Solar panels for the home: how to choose the best panels

Today, solar panels have become real sources of alternative power supply for a private house. They are widely represented on the market, and the use of a solar mini-power plant is quite profitable. This situation is due to the constant growth in the production of solar panels and additional equipment, a decrease in prices for system elements and, as a result, the cost of generation.

The principle of operation of the solar battery

Any solar battery is a photovoltaic converter that uses light to produce electrical energy. At present, the photoelectric effect in semiconductor materials has practical value.

The effect is based on the appearance of free electric charge carriers in inhomogeneous semiconductor structures when exposed to light photons.

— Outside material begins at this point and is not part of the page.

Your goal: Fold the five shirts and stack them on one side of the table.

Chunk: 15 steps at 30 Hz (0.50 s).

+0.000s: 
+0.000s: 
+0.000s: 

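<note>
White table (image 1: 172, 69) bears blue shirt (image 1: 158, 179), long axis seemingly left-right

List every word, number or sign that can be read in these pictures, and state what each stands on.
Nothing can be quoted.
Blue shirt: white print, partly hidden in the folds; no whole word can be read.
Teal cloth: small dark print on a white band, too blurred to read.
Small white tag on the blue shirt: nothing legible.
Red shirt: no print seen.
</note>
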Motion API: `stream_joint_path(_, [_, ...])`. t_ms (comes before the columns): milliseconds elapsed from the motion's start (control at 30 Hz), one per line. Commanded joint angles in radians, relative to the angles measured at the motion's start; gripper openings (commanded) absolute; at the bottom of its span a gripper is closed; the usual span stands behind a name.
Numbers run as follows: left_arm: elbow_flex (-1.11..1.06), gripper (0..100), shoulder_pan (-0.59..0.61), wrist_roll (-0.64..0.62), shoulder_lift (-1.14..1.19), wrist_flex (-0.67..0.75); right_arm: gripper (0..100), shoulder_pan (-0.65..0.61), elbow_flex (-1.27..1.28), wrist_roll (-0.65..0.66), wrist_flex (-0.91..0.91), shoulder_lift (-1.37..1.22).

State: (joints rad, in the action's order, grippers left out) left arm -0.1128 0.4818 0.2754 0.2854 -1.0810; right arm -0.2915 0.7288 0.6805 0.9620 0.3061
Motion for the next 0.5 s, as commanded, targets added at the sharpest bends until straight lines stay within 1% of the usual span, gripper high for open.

It is observed in various semiconductors - based on silicon, gallium arsenide, cadmium telluride, large polymer molecules.

Due to the appearance of free carriers, the energy of which is not enough to overcome the band gap, a potential difference (voltage) is formed between the electrodes of the element. When external circuits are connected, an electric current arises between them.

Scheme of solar panels

Photocells based on various semiconductors convert various parts of the solar spectrum into electrical energy. Thus, crystalline silicon modules capture up to 80% of radiation with a red shift, film elements based on amorphous silicon can also operate in the infrared range, titanium dioxide absorbs violet and ultraviolet rays.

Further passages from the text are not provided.